Task to carry out:
Below are lines of data. Give the number of them that contain the string "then", and nothing else.

Information shown:
== Segment start ==

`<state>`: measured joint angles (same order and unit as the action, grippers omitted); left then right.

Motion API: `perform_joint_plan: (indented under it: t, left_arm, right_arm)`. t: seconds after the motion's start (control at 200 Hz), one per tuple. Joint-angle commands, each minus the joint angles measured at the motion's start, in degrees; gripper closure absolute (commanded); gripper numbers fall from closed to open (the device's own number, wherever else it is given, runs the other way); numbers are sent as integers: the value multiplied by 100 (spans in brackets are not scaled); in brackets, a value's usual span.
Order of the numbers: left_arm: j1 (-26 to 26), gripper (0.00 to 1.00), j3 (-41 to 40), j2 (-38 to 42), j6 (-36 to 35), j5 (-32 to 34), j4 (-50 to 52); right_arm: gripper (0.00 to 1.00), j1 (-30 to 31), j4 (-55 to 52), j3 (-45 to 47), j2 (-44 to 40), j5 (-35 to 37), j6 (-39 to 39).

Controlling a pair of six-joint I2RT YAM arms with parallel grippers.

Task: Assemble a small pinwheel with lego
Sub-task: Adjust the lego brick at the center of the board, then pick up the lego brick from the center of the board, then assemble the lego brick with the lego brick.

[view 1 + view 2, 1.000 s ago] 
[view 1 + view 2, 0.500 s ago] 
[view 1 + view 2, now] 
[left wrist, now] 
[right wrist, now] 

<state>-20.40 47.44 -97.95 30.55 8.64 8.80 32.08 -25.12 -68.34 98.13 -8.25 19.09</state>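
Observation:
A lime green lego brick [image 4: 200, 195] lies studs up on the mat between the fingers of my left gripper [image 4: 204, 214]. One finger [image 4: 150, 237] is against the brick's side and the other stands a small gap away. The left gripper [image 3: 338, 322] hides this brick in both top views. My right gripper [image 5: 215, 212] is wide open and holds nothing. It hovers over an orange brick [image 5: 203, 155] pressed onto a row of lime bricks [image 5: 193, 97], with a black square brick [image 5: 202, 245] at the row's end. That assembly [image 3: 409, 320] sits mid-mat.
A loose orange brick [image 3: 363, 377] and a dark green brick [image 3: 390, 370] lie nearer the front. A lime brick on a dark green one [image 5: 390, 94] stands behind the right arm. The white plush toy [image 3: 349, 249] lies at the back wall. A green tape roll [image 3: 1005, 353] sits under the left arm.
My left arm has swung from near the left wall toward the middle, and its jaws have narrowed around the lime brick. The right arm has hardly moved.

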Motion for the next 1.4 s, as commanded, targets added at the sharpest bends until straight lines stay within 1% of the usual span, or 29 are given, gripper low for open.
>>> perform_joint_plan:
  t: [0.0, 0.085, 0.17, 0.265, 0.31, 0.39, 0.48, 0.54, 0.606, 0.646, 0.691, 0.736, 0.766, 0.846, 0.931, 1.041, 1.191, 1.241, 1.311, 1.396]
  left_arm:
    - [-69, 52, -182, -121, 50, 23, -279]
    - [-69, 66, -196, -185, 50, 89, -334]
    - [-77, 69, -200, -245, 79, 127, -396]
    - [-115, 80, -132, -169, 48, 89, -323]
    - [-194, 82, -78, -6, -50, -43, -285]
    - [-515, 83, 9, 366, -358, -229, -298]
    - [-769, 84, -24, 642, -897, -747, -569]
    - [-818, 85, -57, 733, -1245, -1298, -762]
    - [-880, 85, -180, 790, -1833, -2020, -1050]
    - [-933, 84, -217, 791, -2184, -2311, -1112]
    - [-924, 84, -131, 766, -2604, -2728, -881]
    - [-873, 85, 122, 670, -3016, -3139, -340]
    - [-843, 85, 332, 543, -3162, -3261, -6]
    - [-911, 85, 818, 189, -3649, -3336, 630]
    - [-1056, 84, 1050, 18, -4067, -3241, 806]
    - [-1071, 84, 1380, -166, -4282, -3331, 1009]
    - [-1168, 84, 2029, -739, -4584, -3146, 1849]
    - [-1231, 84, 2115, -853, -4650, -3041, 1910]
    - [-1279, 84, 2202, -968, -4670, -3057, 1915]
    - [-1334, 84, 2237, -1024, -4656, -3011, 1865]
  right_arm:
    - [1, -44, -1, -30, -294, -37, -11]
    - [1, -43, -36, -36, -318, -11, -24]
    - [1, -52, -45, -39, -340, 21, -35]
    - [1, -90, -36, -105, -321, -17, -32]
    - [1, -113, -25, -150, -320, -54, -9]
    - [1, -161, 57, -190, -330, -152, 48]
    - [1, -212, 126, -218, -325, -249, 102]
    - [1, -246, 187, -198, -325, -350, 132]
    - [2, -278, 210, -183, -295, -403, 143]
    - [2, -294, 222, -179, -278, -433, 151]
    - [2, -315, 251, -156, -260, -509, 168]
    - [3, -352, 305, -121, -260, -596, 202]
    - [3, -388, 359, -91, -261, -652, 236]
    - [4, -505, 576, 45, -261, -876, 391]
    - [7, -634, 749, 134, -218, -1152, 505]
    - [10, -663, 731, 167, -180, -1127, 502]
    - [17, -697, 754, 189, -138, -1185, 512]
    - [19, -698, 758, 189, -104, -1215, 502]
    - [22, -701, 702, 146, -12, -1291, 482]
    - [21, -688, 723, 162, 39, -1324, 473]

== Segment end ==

Answer to this exercise:
2